A slightly more complex example using fractions would involve converting 75% to 3/4. 75% of 60 is equivalent to finding 1/4 of 60 by dividing 60 by 4 and then multiplying it by 3.

1/4 of 60 = 15

3/4 of 60 = 15 x 3 = 45

### Students working independently with the learning object

Because this learning object generates problems for the user, once they are familiar with how it works you could allow individual students or pairs of students to work with the learning object independently. The learning object tracks the number of problems answered correctly so you could challenge students to answer a given number of problems involving either the total price given or the discounted price given or a mixture.

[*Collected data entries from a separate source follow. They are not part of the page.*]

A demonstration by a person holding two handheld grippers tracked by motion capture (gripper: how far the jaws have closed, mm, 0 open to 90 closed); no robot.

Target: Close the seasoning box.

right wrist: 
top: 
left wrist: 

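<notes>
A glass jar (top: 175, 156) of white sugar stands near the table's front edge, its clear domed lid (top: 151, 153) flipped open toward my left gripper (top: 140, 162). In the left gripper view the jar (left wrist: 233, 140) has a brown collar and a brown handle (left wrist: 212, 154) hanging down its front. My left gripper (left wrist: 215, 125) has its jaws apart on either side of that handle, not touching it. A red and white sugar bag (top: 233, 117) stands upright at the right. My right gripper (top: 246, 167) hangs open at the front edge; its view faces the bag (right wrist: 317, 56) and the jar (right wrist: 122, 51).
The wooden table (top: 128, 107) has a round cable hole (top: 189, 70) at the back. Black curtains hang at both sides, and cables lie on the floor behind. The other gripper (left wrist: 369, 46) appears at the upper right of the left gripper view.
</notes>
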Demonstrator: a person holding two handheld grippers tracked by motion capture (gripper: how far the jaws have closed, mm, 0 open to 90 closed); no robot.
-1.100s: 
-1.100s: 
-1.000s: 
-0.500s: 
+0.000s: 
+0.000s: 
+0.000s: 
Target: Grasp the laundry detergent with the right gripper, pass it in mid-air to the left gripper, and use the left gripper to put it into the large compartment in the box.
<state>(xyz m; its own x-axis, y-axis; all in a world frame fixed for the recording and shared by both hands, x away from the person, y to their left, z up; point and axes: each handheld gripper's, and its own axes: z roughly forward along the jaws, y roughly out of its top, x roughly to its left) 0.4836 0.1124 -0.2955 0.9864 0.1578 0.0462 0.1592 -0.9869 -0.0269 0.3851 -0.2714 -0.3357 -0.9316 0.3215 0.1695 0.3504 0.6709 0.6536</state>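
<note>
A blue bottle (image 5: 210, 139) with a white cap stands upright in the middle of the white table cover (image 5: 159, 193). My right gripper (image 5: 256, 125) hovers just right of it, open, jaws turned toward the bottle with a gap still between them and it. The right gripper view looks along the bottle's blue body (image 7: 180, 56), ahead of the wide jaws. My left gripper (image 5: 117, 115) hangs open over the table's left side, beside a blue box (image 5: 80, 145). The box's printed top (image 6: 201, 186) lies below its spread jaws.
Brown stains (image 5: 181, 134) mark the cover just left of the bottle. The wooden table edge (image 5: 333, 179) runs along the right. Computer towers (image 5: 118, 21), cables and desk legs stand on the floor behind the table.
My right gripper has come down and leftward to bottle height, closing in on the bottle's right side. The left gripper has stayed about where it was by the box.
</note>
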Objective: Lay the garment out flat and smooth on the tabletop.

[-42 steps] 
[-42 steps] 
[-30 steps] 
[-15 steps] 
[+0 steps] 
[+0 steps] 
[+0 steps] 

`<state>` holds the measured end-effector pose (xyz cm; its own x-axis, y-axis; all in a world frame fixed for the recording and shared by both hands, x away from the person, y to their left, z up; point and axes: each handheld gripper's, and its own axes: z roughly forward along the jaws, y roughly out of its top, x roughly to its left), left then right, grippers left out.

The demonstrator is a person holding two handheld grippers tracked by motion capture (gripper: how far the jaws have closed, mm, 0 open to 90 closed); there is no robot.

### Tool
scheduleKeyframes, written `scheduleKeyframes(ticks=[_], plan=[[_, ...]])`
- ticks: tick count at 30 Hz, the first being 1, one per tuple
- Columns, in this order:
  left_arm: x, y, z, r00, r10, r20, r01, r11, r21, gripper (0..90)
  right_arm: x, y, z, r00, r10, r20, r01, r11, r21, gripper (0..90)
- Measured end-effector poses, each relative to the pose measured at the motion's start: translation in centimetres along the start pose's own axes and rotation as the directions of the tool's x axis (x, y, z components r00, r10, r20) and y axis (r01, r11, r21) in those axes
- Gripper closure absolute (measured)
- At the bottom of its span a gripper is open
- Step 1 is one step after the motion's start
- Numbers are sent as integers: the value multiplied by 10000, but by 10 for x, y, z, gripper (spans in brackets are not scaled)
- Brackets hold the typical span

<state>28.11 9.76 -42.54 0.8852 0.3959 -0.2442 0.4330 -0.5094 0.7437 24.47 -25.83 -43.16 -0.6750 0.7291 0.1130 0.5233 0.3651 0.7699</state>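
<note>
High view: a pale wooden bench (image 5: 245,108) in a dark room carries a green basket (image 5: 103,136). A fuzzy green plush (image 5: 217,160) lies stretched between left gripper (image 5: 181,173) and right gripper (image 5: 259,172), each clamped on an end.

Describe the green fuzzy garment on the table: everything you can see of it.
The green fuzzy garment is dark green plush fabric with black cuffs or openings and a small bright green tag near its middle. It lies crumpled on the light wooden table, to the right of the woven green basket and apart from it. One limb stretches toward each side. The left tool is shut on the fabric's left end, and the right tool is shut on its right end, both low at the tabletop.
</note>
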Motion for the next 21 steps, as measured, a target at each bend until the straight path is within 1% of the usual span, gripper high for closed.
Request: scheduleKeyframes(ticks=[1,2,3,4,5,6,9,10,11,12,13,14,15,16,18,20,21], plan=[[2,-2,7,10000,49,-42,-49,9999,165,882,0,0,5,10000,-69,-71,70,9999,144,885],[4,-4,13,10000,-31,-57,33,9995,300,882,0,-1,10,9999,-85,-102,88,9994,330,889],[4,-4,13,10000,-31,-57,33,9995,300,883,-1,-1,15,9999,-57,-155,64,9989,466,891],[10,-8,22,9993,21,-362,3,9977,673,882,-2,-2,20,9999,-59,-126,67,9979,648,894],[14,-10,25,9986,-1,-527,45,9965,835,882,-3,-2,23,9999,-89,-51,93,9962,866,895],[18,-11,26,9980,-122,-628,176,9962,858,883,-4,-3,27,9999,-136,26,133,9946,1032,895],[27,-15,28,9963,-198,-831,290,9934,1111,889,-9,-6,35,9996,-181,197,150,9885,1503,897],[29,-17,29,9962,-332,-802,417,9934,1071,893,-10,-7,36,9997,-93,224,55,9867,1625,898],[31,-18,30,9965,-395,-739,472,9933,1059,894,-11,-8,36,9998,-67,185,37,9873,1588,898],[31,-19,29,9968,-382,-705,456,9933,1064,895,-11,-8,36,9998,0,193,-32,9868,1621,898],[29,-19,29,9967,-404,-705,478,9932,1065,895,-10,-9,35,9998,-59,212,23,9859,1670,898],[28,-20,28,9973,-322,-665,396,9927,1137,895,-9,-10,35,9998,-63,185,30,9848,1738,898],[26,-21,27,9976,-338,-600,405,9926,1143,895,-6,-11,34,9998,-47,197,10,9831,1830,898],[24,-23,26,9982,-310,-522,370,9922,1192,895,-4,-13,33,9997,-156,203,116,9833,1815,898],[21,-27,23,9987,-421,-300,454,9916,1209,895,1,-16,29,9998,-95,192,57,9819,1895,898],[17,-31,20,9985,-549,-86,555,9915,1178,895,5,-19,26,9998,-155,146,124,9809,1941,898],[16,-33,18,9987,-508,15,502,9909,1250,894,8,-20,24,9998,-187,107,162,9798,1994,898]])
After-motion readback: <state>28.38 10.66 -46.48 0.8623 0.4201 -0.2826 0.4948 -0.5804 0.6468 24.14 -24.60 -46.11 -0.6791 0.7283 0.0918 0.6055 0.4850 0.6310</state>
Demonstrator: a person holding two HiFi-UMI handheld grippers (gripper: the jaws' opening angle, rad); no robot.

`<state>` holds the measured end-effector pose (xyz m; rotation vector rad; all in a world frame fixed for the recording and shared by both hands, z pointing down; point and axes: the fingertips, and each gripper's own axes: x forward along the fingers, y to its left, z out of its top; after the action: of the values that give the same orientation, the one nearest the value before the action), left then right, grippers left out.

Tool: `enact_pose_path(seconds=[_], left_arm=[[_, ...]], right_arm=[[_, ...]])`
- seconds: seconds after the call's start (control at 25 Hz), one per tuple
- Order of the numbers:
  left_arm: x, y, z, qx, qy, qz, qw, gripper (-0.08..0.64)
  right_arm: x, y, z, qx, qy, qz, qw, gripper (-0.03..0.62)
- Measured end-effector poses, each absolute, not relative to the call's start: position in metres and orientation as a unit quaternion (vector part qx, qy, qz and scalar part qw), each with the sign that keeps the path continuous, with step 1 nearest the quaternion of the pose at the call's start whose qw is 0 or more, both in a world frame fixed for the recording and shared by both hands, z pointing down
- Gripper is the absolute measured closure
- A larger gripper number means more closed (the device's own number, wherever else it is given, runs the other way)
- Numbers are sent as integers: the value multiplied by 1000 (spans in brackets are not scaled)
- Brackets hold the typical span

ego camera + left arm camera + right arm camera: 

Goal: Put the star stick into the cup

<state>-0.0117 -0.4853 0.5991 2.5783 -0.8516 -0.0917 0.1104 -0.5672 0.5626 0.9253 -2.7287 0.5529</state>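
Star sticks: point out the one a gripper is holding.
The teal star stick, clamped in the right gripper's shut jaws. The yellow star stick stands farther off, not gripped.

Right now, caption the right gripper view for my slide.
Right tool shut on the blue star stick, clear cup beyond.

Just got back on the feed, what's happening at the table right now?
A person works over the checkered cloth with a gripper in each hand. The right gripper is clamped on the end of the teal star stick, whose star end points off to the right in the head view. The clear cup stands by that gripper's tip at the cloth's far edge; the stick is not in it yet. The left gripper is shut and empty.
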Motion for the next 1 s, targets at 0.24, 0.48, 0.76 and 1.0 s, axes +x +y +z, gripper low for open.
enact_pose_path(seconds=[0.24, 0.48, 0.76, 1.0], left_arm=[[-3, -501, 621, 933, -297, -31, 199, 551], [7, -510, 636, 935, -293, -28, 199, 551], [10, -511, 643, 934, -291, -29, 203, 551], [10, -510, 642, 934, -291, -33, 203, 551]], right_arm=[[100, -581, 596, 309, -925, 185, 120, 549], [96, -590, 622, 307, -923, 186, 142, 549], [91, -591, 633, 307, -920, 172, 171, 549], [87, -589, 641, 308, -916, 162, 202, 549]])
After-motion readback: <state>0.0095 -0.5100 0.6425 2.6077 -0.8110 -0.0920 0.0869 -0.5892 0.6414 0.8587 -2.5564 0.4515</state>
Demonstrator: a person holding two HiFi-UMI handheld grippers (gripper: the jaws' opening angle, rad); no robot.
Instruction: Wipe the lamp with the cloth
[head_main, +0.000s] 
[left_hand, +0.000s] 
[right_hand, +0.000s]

### Students working independently without the learning object

Independent activities that develop the same concepts as the learning object include:

- Students can work with strips of paper to fold them into percentages of 10% or into other benchmarks like 25% to make the link between fractions and percentages.
- Student can experiment with strips of paper to design double number lines to find discounted prices and full prices.
- Give students problems similar to those in the learning object.
- Encourage students to try different strategies for finding percentages.
- The work could be extended to working out what percentage discount has been given when the full and discounted prices have been given.

Family and Whanau,

This week we have been using the a digital learning object to help us solve problems involving discounts and percentages. Ask you child to look at some advertising flyers with you and discuss the discounts on offer and how they would work out the orginal price if only a discounted price is given. For example, if a TV is advertised at $399 and it's been reduced by 20% what was the orginal price?

Make up some problems together like this one: a CD is advertised for $25 but staff get a 15% discount. How much do they have to pay?